Page 7

Story: Stained In Sin

I unbutton my pants, knowing that if I don’t rid myself of this painful erection, I will start burning down this fucking city.

3

Evelyn

I lay in my bed, unable to sleep. I thought that an orgasm would do the trick, but I was mistaken.

When I began, my thoughts were locked on the voyeur room, but the closer I got to finishing, the more my thoughts shifted.

My thoughts started with erotic scenes that made my insides bubble with need, but then I was thinking of him. I was thinking about how he would have touched me if I let him. His crude words caught me off guard, but they lit something up inside of me. A part of me wondered if I really wanted him to have his way with me. The part of me that craves darkness and destruction. I push the thoughts out and replace them with a rational one—I need to stop drinking in public.

My skin burns from the built-up tension that lingers around me like an orb. I can’t escape him. He dared to approach me after he ghosted me four months ago. Not that I wanted him to stick around or anything. I would probably be living with a lot more guilt than I already do. He is already infiltrating my thoughts.

I think back to the night he approached me, and my skin tingles at the thought. I should not be feeling any way about a man who self-proclaimed himself as the Devil.

Ihate the part of my subconscious that wants to explore the unknown and live a bit dangerously, but I know that Astra is always having a blast. She has the craziest stories. Sometimes I feel left out. I feel like I’m the outcast of the group. Her sister, Amara, never excludes me. She and I have a lot in common. I try to stick with her because she never does anything insane. She balances me, while Astra tries to tempt me with darkness.

Maybe I am just overly tired. I get up to put on a shirt, feeling a little uncomfortable walking around naked. After all, the masked man did leave me with two warnings tonight. One was an actual fucking note that he left on my nightstand, and the other threat was delivered in person. He is stalking me, watching me.

I locked all of my doors and windows, just to be safe, but let’s be honest. You can never be too safe. I slip a pocket knife under my pillow just in case he tries to make good on his stupid threats.

* * *

I open my eyes slowly and see that my phone reads 4:15 A.M. Fucking perfect. I throw my legs off the side of my bed to head into my bathroom. I grab a clean glass I have placed on my vanity and fill it with water.
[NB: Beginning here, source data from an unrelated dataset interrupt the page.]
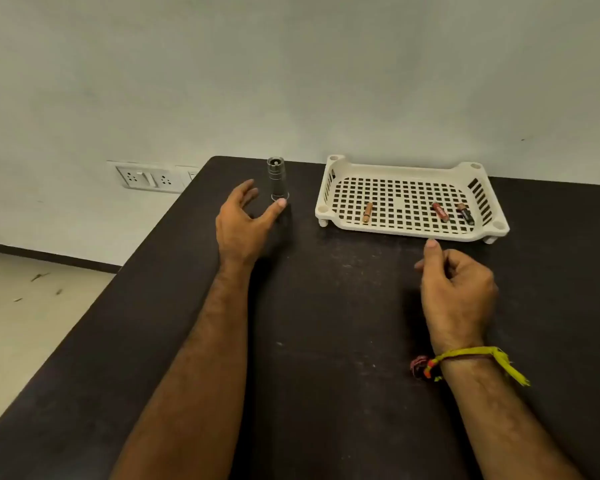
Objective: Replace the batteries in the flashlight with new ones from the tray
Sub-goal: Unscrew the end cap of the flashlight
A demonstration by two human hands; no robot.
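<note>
A small silver flashlight [277, 180] stands upright on its wide head near the back edge of the dark table [326, 323]. My left hand [241, 223] is spread just left of it, thumb tip at its base, fingers holding nothing. To the right sits a white perforated tray [409, 171] holding three batteries: a copper one [367, 212] at the left, a red one [440, 211] and a black-and-copper one [465, 213] at the right. My right hand [456, 289] hovers in front of the tray with loosely curled fingers and nothing in them.
The table's left edge runs diagonally, with floor [21, 323] beyond it. A wall with power sockets [149, 178] lies behind the table's back left corner. A yellow thread band [471, 356] circles my right wrist.
</note>
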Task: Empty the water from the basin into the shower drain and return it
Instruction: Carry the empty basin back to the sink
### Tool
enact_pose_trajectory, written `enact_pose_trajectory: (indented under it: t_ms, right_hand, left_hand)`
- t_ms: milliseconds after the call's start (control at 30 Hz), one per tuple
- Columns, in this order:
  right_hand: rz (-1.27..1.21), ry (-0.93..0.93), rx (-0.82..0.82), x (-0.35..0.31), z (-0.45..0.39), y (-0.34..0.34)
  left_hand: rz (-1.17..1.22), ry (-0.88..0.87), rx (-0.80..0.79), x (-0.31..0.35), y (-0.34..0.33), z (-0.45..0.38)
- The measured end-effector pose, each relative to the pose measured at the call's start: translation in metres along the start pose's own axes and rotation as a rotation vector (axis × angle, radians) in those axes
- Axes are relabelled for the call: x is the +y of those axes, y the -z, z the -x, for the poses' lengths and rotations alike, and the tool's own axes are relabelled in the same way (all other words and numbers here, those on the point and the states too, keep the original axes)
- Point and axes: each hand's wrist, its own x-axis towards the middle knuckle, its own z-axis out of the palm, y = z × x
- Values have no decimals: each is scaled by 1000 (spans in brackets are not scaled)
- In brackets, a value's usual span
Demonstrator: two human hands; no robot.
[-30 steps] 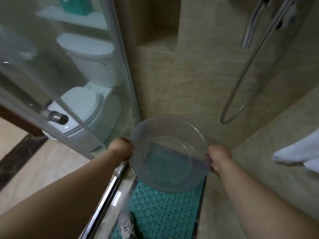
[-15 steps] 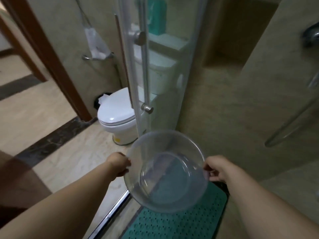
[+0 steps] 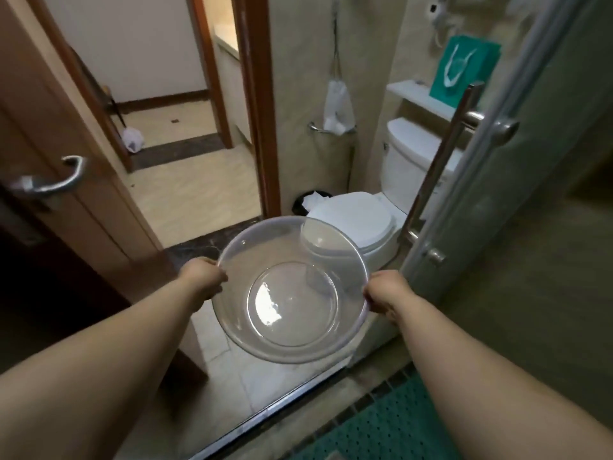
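A clear plastic basin hangs in the air in front of me, roughly level, with no water visible in it. My left hand grips its left rim and my right hand grips its right rim. The basin is over the pale bathroom floor, just outside the shower threshold. The green perforated shower mat lies at the bottom right. No drain is visible.
A white toilet with its lid down stands just beyond the basin. The glass shower door with a metal handle is at the right. An open wooden door fills the left, with the doorway ahead. A small black bin sits beside the toilet.
My view has swung left from the shower wall and mat to the toilet and doorway. The basin, still held in both hands, has moved from over the mat to outside the shower threshold.
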Motion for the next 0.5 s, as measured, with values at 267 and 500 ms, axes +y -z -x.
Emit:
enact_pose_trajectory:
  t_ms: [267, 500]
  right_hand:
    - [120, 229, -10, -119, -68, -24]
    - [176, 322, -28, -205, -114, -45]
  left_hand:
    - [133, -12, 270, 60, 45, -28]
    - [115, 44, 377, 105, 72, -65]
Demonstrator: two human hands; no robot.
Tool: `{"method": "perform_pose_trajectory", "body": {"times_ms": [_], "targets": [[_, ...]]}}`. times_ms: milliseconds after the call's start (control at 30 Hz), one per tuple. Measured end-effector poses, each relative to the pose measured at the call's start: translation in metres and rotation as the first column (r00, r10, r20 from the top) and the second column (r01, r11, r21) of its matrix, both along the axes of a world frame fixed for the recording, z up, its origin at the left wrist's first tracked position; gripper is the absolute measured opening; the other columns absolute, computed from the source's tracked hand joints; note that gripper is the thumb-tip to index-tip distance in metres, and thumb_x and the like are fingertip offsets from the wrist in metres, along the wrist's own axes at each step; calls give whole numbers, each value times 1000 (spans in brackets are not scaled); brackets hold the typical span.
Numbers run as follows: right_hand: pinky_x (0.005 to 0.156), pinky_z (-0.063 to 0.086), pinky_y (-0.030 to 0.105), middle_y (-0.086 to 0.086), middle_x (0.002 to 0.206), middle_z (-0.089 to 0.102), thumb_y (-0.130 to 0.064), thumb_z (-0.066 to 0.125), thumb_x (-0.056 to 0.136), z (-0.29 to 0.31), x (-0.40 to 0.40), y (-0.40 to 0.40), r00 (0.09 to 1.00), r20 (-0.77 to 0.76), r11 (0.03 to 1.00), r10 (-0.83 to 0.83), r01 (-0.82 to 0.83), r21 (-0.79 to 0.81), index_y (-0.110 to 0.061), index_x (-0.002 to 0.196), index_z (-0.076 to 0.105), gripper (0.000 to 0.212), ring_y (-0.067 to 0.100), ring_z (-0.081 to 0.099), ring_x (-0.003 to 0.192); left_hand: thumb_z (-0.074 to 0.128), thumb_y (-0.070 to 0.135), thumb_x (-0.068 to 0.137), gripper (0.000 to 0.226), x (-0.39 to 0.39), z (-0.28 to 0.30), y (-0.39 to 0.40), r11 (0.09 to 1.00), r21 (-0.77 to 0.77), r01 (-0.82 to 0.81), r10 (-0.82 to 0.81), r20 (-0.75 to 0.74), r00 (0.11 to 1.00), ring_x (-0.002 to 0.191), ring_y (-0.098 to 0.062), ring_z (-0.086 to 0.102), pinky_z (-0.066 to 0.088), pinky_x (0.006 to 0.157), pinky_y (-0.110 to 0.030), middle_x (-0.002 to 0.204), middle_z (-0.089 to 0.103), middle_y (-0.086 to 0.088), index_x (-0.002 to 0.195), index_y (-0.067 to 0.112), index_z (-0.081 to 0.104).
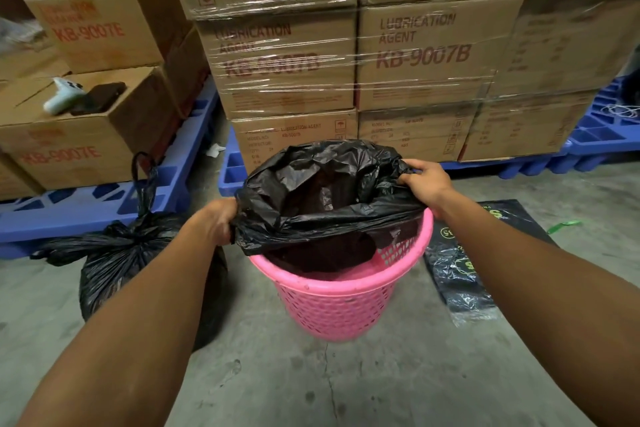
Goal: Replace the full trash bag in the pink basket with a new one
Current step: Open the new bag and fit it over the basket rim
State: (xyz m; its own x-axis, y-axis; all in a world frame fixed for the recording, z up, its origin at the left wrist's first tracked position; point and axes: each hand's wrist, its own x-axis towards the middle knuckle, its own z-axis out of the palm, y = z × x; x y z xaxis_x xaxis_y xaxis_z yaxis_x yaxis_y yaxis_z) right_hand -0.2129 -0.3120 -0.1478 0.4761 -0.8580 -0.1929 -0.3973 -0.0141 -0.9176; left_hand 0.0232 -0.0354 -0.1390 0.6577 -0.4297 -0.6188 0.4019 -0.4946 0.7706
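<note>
One tied full bag sits on the concrete floor just left of the pink basket, touching the left forearm. The left hand fists the new bag at the basket's left rim; the right hand pinches its far-right edge — mouth stretched open, near rim uncovered. One pack of bags lies right. Open floor in front. Boxes behind read "LUBRICATION AGENT KB-9007B".

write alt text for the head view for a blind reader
Both hands, left hand and right hand, stretch a new black bag open over the pink basket. A tied full bag sits on the floor left.
</note>
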Motion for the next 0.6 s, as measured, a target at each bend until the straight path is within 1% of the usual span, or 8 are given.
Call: {"method": "perform_pose_trajectory", "body": {"times_ms": [67,133,267,367,433,467,533,600], "targets": [[95,56,37,1,99,76,-9,69,75,3,0,3,1000,8,1000,9,-9,8,-29,120,70,49,21,72,93,40,15,103,37,-9,-4,5,1000,21,23,-23,-2,1000,60,-27,60,53,49,-24,63,66,-15,75,3,60],[95,56,35,4,102,75,-4,68,81,7,1,5,1000,25,1000,12,-12,26,-27,124,68,48,21,71,95,34,13,105,31,-14,-12,7,999,-49,-10,10,3,1000,68,-21,52,47,58,-30,77,55,-10,79,9,50],[91,57,37,9,107,74,-3,67,81,11,-3,11,997,83,996,-9,2,84,-28,117,71,44,25,71,94,35,7,103,26,-12,-24,6,993,-116,-37,40,21,999,72,-18,54,48,61,-32,85,54,-5,82,12,50],[74,60,37,15,99,73,0,60,86,20,-10,20,983,183,960,-12,-40,277,-22,103,71,31,28,71,81,35,5,102,27,-18,-22,8,993,-117,-13,14,9,1000,72,-17,53,55,49,-25,84,53,-5,81,12,50],[65,60,36,18,99,74,-7,62,86,21,-13,20,984,180,934,5,-69,352,-17,102,71,21,29,72,73,35,8,103,28,-24,-22,12,995,-104,-6,5,-15,1000,71,-17,52,51,39,-19,83,52,-4,80,13,49],[62,59,35,17,95,73,-11,63,86,20,-15,21,984,180,921,11,-80,382,-14,100,69,16,28,72,68,34,10,103,27,-21,-25,14,996,-88,-3,0,-33,999,72,-18,53,52,40,-21,84,52,-5,81,14,49],[58,58,32,14,86,73,-18,64,88,18,-18,21,982,191,902,13,-94,422,-13,99,66,13,25,72,61,37,17,101,24,-12,-27,17,999,-41,20,-22,-39,999,76,-25,57,59,56,-32,88,56,-9,84,13,52],[64,59,33,13,90,75,-29,65,87,15,-20,19,978,211,888,5,-102,448,-13,107,67,26,26,74,68,40,20,96,25,5,-24,18,999,-11,-36,36,56,998,86,-35,62,56,81,-50,98,63,-18,93,8,62]]}}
I stare into the mirror and take a few drinks before dumping the rest and heading back to bed. I glance over to my balcony to see my curtains swaying slightly. I definitely had my doors closed when I went to bed. My feet move to their own accord, ignoring the pounding in my chest. I turn on my light and walk over to the balcony, only to find that the door is cracked.

My hands tremble as I pull back the curtain and peer out onto the balcony. It’s empty, except for my usual furniture. I’m just fucking paranoid. I open the door and step out on the balcony, letting the breezeflow over me. I take a few deep breaths, seeing that nothing is outside, and I go back into my room. I triple-checked that I locked the door. I plop down on my bed and open my phone.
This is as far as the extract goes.